Barring objections, I intend to back-patch this as far as 9.5.

                        regards, tom lane

diff --git a/doc/src/sgml/xaggr.sgml b/doc/src/sgml/xaggr.sgml
index fa98572..d432c9a 100644
*** a/doc/src/sgml/xaggr.sgml
--- b/doc/src/sgml/xaggr.sgml
*************** if (AggCheckCallContext(fcinfo, NULL))
*** 626,632 ****
     function, the first input
     must be a temporary state value and can therefore safely be modified
     in-place rather than allocating a new copy.

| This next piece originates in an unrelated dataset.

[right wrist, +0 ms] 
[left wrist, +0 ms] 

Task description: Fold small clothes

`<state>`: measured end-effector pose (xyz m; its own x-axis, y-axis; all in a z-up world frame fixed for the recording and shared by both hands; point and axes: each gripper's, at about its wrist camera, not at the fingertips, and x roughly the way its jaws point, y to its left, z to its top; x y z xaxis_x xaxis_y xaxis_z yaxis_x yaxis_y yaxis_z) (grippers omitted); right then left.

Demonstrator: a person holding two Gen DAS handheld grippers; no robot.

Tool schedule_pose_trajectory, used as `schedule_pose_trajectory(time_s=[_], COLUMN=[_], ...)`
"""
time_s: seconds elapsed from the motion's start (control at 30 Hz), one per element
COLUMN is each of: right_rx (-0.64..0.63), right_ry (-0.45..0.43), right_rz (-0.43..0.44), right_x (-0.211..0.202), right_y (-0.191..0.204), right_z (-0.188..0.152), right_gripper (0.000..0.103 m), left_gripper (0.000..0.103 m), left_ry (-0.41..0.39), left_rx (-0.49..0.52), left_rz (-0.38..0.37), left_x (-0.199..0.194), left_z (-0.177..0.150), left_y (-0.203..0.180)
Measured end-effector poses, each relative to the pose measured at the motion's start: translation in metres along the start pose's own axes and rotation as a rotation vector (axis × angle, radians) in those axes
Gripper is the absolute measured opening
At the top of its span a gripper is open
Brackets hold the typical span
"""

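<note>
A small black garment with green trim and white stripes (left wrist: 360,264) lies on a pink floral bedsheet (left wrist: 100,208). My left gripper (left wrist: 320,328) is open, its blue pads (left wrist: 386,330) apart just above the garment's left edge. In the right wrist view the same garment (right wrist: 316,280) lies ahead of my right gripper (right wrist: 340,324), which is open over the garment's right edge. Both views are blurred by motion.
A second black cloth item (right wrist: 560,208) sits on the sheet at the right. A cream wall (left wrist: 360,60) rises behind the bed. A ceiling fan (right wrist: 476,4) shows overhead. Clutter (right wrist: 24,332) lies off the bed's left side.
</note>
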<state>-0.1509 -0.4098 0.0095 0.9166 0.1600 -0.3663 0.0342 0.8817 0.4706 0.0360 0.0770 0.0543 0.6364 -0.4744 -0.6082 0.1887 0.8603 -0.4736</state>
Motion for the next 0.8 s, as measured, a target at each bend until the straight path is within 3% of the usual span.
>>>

!    See <literal>int8inc()</> for an example.
     (This is the <emphasis>only</>
     case where it is safe for a function to modify a pass-by-reference input.
     In particular, final functions for normal aggregates must not
--- 626,632 ----
     function, the first input
     must be a temporary state value and can therefore safely be modified
     in-place rather than allocating a new copy.
!    See <function>int8inc()</> for an example.
     (This is the <emphasis>only</>
     case where it is safe for a function to modify a pass-by-reference input.
     In particular, final functions for normal aggregates must not
*************** if (AggCheckCallContext(fcinfo, NULL))
*** 635,640 ****
--- 635,654 ----
    </para>
  
    <para>
+    The second argument of <function>AggCheckCallContext</> can be used to
+    retrieve the memory context in which aggregate state values are being kept.
+    This is useful for transition functions that wish to use <quote>expanded</>
+    objects (see <xref linkend="xtypes-toast">) as their transition values.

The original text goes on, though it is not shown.